From the data that follows, report the number of lines including "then", and only that number.

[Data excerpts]
_ _ _

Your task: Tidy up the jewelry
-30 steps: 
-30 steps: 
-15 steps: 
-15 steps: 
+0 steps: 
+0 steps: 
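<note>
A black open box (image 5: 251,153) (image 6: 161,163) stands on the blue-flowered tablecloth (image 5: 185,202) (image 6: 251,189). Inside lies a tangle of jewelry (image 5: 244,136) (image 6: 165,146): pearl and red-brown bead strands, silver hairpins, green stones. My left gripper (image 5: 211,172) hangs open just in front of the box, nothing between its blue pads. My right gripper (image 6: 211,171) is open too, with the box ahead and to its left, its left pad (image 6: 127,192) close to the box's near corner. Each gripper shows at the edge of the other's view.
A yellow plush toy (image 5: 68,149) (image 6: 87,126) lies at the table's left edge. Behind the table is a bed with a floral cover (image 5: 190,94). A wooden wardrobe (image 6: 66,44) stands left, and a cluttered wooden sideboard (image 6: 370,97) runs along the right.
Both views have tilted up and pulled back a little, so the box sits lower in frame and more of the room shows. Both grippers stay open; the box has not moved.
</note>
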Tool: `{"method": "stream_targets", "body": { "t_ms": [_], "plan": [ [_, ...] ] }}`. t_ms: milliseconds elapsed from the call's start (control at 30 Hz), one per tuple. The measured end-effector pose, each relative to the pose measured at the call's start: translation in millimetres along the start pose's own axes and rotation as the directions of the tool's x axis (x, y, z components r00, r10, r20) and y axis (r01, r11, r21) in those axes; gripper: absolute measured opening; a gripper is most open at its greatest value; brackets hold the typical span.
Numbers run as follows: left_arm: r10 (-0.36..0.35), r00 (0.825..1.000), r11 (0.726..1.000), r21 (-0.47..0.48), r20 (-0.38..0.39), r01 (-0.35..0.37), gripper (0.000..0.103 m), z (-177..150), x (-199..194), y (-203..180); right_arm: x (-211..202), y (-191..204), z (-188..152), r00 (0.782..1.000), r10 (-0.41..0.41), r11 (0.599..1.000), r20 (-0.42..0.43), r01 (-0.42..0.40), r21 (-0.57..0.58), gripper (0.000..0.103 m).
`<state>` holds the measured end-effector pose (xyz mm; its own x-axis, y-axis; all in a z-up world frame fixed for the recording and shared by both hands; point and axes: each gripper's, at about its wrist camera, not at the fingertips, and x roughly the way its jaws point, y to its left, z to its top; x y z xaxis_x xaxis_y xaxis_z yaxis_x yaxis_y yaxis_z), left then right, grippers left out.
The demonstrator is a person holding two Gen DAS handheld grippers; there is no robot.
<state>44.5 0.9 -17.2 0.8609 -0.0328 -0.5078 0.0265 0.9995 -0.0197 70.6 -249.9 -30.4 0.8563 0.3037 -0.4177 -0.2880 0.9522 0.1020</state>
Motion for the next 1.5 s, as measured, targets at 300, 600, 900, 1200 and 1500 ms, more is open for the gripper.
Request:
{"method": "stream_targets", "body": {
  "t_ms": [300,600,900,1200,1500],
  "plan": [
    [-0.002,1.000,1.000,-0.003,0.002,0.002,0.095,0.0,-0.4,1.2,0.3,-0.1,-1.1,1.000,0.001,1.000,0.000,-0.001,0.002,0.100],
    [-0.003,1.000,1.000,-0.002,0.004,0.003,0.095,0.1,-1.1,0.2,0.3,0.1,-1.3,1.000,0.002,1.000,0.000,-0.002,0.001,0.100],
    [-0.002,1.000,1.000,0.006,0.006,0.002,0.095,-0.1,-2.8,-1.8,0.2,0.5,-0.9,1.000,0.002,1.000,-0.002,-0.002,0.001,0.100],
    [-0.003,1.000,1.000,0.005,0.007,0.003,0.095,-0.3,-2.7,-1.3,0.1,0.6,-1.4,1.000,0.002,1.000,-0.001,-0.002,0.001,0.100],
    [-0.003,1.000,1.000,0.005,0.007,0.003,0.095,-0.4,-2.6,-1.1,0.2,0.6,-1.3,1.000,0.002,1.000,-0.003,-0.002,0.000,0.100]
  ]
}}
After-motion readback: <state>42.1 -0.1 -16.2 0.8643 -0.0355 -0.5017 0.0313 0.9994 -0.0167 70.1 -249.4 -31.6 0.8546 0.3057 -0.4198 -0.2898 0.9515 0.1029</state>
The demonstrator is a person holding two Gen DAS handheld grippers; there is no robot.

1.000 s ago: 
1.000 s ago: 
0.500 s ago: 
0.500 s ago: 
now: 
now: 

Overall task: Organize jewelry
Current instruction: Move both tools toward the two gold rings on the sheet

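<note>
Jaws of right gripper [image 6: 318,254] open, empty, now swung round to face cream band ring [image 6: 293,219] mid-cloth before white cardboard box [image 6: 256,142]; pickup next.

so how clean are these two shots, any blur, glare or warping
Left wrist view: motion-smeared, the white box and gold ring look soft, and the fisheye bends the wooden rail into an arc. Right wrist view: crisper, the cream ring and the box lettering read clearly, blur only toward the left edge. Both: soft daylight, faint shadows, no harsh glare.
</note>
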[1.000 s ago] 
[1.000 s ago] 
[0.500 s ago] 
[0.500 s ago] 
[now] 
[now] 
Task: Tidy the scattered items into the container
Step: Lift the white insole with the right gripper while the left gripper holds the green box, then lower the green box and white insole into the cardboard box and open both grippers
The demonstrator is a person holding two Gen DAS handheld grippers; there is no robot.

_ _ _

* [RESULT]: 2